• _Problem requirements_
Search the listing for the word "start". Copy every line where it is found.

• _Supplied information_

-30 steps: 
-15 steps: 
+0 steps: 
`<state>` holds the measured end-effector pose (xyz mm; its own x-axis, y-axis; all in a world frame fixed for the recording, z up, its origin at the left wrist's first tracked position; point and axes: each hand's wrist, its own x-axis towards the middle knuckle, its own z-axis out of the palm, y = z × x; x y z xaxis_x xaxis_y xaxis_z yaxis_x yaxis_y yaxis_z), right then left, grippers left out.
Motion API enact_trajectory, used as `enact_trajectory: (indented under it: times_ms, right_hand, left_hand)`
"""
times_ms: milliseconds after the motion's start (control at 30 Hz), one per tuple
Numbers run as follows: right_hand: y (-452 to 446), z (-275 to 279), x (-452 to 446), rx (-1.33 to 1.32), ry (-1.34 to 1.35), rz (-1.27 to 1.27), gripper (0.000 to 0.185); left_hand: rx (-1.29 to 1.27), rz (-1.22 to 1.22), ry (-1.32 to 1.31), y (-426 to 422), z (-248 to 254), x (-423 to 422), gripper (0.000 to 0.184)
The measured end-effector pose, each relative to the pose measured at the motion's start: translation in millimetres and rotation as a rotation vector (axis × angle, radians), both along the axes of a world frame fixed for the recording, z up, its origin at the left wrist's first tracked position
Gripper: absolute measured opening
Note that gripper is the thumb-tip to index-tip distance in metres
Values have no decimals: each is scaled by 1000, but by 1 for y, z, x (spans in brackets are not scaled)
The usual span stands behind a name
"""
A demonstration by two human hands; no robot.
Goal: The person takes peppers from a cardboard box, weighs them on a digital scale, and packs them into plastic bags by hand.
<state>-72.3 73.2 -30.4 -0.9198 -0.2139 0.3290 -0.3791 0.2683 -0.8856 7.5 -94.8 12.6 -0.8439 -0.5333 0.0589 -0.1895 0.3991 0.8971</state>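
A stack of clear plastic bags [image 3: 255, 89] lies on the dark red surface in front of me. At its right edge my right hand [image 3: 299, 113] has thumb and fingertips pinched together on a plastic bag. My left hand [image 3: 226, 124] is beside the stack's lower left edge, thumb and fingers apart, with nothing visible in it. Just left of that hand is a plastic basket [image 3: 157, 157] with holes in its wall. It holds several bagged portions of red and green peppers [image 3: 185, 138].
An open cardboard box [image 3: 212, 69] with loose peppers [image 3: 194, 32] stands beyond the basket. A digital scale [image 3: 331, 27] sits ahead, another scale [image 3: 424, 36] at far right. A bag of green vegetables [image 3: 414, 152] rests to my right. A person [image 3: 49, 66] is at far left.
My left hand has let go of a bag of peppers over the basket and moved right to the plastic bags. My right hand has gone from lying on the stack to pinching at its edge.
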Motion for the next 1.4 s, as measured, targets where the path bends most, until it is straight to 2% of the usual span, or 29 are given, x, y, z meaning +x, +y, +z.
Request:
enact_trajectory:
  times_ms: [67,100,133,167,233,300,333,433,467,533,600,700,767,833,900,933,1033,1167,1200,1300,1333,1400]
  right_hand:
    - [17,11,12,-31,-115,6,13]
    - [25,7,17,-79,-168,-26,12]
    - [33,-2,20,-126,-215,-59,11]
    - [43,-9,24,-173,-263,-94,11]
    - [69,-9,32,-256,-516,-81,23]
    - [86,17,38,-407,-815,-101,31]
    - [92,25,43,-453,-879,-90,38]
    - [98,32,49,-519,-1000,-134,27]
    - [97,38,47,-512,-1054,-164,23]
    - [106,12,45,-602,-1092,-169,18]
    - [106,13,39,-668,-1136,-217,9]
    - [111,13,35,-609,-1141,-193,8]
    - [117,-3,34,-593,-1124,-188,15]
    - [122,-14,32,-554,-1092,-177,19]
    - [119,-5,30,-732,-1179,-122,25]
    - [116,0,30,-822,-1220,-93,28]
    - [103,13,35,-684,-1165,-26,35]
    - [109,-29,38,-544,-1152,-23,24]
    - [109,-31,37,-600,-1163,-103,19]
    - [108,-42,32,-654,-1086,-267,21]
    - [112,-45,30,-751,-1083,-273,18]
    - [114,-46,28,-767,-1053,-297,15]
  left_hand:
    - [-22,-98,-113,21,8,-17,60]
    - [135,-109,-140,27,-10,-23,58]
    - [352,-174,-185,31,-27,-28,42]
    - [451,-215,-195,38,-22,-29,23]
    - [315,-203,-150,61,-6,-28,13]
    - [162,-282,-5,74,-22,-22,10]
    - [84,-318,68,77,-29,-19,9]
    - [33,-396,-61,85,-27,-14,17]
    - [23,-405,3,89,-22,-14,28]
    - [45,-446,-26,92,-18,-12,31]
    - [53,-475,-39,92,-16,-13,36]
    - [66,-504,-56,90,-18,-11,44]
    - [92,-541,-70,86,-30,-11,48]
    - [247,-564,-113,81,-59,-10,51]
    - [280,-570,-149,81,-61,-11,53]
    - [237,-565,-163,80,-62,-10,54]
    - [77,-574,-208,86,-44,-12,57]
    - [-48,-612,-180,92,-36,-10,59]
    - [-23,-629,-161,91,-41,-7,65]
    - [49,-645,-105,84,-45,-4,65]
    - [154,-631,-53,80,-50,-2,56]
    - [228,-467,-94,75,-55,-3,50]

• _Response area_
times_ms: milliseconds after the motion's start (control at 30 Hz), one per tuple
The measured end-effector pose, each relative to the pose measured at the motion's start: translation in millimetres and rotation as a rotation vector (axis × angle, radians), both along the axes of a world frame fixed for the recording, z up, its origin at the left wrist's first tracked position

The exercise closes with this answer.